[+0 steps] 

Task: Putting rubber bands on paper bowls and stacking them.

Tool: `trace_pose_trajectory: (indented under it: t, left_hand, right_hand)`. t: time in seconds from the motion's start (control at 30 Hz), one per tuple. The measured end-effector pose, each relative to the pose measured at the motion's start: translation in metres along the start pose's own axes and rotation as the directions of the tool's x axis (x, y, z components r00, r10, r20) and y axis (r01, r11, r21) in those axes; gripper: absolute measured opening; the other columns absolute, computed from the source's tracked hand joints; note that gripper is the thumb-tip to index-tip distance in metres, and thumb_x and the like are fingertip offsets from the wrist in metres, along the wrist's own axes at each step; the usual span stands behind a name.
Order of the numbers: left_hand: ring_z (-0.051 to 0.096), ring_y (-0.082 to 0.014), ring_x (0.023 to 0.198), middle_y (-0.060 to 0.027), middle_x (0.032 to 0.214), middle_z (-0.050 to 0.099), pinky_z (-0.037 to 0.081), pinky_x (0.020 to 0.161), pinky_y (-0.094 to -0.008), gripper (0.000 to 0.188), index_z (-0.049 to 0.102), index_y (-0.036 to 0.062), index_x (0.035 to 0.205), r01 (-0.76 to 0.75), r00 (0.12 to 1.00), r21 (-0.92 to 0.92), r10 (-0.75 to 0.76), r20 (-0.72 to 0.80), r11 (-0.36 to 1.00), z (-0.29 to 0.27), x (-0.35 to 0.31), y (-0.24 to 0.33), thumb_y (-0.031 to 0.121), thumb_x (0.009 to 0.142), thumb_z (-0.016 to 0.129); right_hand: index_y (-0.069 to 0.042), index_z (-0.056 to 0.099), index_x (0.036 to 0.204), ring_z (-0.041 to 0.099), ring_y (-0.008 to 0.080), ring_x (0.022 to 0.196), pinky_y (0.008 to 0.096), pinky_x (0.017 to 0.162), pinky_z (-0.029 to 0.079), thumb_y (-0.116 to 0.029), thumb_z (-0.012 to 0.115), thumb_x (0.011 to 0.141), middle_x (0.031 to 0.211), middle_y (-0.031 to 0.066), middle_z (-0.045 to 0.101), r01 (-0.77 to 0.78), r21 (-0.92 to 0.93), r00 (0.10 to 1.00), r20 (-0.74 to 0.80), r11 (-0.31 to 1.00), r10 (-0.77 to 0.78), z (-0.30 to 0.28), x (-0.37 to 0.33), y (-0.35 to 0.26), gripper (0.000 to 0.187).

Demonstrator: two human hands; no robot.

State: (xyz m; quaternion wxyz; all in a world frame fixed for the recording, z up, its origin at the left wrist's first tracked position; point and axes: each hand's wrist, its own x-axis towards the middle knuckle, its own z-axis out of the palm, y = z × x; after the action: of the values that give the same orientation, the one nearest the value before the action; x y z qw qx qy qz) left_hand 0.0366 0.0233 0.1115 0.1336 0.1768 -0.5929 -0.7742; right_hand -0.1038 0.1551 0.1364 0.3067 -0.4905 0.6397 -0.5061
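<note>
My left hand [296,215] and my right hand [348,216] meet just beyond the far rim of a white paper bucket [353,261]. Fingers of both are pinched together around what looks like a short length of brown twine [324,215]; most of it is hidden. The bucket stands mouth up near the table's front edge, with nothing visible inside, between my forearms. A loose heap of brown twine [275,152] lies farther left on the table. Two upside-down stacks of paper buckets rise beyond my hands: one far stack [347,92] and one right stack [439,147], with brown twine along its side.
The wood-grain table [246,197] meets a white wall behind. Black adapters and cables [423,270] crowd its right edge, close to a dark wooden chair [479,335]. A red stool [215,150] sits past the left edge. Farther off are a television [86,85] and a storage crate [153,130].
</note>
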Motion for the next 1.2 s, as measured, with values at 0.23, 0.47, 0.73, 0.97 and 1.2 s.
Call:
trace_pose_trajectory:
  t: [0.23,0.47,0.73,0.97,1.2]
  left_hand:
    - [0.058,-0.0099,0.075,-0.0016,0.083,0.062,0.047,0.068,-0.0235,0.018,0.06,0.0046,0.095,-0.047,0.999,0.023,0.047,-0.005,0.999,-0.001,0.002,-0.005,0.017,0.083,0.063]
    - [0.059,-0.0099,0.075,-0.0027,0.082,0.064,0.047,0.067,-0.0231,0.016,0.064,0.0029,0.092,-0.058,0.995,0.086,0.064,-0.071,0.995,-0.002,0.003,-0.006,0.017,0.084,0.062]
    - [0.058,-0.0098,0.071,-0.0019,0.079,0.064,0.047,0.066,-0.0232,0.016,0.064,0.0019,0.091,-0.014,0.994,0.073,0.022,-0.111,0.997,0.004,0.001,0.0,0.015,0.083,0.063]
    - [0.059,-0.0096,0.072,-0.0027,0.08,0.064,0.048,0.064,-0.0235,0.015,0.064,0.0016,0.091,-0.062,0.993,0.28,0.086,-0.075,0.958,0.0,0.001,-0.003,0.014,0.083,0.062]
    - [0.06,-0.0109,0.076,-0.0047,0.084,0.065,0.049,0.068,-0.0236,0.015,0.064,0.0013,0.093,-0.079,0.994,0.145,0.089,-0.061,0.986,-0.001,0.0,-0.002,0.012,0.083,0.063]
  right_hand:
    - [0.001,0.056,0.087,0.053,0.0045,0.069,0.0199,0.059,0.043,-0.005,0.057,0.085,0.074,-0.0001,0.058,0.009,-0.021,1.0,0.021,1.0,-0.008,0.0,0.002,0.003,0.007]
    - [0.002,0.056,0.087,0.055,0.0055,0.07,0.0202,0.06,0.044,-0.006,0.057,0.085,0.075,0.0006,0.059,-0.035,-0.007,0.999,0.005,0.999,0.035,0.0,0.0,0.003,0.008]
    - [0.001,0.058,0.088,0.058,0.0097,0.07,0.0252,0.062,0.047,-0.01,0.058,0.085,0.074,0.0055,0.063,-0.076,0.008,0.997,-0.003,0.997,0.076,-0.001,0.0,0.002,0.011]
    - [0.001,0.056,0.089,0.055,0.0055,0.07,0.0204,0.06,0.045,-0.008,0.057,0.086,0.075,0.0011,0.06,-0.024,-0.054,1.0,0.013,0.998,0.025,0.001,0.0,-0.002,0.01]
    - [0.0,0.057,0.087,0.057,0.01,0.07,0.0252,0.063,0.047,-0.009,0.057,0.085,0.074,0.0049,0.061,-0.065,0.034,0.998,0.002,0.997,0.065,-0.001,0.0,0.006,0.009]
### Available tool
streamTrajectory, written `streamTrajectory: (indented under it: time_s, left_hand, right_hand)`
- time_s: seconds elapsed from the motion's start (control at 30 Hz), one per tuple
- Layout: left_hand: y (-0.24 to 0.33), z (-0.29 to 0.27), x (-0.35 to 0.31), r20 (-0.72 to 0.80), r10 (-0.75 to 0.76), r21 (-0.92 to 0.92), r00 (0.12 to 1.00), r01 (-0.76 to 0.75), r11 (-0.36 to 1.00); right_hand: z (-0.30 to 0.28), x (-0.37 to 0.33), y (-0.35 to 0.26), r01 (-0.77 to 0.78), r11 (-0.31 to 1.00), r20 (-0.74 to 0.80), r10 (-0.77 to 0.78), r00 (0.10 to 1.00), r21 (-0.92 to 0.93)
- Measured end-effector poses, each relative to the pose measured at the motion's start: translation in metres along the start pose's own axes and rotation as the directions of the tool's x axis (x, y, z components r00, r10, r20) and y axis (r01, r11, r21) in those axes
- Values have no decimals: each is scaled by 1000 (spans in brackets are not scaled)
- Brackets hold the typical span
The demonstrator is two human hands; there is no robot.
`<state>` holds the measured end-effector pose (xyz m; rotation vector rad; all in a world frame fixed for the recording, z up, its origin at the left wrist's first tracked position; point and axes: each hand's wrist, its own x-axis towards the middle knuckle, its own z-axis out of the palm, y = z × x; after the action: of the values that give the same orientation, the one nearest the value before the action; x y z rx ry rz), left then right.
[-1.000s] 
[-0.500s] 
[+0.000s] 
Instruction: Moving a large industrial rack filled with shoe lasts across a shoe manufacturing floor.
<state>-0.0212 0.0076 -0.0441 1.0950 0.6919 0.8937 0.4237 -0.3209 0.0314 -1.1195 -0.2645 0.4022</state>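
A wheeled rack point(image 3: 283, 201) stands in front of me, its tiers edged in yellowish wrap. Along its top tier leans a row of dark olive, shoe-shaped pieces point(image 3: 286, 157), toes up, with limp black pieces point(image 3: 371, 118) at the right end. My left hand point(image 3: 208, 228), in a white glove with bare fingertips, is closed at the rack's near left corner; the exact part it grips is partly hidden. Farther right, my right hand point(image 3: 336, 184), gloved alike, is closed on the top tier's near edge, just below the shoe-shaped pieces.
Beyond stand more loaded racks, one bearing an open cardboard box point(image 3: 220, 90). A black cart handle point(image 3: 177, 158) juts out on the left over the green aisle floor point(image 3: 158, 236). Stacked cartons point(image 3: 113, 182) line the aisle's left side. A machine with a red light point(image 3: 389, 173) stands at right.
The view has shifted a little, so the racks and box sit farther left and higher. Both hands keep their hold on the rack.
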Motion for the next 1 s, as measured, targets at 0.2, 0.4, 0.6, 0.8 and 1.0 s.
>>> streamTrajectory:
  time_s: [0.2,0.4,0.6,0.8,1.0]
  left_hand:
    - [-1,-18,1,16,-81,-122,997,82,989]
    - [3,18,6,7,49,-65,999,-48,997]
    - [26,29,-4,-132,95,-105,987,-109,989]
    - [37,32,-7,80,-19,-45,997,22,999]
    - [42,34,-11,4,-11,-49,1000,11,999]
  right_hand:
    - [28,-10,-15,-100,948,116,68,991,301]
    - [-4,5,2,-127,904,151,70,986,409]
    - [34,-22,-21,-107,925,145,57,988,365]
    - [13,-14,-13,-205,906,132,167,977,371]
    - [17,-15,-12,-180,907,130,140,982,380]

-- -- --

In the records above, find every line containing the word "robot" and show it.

Demonstrator: two human hands; no robot.
The demonstrator is two human hands; there is no robot.

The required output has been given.